Dr. Miah Hammond-Errey: [00:00:19] Welcome back to Technology and Security. This is the first episode of 2024 and we hope you had a great break. My guest today is Nita Farahany. Nita Farahany is a professor of law and philosophy at Duke University and is a leading scholar in the ethical, legal and social implications of emerging technologies. She has consulted extensively, including advising DARPA and testifying before Congress. Nita was on the US Presidential Commission for the Study of Bioethical Issues for many years, and her latest book, ‘The Battle for Your Brain: Defending the Right to Think Freely in the Age of Neurotechnology', examines the ethical and legal challenges of emerging technology. We're so happy to have you join the podcast, Nita.
Prof. Nita Farahany: [00:01:01] I'm delighted to be with you.
Dr. Miah Hammond-Errey: [00:01:03] We're coming to you today from the lands of the Gadigal people. We pay our respects to their elders, past, present and emerging both here and wherever you're listening. We acknowledge their continuing connection to land, sea and community and extend that respect to all Aboriginal and Torres Strait Islander people.
Dr. Miah Hammond-Errey: [00:01:21] So, Nita, you start your book recounting a demonstration of technology that changed the way you saw brains as the place of solace. It's been five years since that moment. And have we lost the final realm of privacy?
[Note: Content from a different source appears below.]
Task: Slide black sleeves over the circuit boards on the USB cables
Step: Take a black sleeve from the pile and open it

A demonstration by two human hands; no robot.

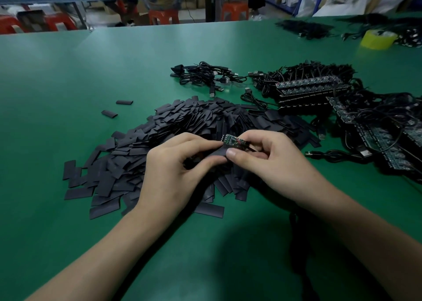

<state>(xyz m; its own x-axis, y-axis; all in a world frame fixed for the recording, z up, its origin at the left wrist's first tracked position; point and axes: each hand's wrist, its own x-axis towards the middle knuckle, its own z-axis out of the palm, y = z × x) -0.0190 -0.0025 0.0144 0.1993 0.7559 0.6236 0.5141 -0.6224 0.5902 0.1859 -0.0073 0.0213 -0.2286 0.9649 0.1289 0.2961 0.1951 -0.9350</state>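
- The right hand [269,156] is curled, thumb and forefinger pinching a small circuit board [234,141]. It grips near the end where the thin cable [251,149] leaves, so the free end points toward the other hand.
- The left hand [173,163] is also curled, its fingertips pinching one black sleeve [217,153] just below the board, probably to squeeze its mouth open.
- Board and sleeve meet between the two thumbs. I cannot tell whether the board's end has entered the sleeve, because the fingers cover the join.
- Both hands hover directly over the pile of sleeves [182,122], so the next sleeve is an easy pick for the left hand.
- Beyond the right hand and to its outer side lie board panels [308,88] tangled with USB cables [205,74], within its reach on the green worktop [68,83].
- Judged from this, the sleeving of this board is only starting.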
Prof. Nita Farahany: [00:01:34] Not yet. We are on our way to doing so. But, the description you're talking about is really my aha moment, which is I was at a conference at the University of Pennsylvania at Wharton Business School, where there was a technologist who stood up and talked about how we humans are such inefficient output devices that we're unable to get what's from our brains out into the rest of our world because we're so limited by our bodies. He was talking about neurotechnology, not as a way to just be able to meditate or to improve brain health, but much like a mouse or a keyboard, it would be how we would interact with other technology.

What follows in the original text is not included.